• **What needs to be done**: Write out, word for word, every line in the data below from the one containing "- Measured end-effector" to the one containing "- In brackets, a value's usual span", both of them included.

Data excerpt section start

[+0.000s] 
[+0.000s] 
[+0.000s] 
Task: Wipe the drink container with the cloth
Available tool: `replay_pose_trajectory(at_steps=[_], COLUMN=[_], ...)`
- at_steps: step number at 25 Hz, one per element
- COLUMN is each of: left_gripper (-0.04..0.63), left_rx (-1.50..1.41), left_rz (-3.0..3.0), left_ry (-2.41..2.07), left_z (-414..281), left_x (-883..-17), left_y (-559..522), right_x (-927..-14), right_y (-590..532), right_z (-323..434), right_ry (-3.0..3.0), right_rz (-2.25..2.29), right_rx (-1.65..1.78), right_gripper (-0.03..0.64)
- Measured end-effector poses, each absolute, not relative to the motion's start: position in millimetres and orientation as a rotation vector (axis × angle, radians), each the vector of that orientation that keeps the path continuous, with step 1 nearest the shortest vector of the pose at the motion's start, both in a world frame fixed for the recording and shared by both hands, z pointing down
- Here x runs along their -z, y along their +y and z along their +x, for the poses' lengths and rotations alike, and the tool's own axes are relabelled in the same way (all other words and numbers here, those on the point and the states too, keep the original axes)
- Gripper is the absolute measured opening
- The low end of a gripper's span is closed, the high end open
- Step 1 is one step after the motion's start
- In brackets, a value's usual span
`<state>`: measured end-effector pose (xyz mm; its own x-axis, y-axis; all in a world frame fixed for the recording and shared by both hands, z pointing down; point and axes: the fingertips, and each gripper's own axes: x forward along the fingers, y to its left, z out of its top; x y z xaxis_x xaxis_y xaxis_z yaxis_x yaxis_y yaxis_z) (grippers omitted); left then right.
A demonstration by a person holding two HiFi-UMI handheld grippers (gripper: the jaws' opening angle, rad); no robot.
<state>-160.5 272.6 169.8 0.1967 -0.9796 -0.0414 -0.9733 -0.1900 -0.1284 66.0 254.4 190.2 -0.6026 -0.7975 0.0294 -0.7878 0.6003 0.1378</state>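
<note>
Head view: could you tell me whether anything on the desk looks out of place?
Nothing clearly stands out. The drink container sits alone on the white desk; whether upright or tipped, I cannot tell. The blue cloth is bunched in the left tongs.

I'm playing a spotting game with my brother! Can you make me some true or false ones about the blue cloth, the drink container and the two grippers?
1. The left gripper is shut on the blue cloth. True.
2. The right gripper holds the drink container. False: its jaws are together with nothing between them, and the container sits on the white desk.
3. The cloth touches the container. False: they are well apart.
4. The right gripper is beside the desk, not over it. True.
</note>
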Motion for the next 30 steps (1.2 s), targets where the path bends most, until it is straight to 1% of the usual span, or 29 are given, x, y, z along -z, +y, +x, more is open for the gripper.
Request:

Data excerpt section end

• **Answer to this task**:
- Measured end-effector poses, each absolute, not relative to the motion's start: position in millimetres and orientation as a rotation vector (axis × angle, radians), each the vector of that orientation that keeps the path continuous, with step 1 nearest the shortest vector of the pose at the motion's start, both in a world frame fixed for the recording and shared by both hands, z pointing down
- Here x runs along their -z, y along their +y and z along their +x, for the poses' lengths and rotations alike, and the tool's own axes are relabelled in the same way (all other words and numbers here, those on the point and the states too, keep the original axes)
- Gripper is the absolute measured opening
- The low end of a gripper's span is closed, the high end open
- Step 1 is one step after the motion's start
- In brackets, a value's usual span

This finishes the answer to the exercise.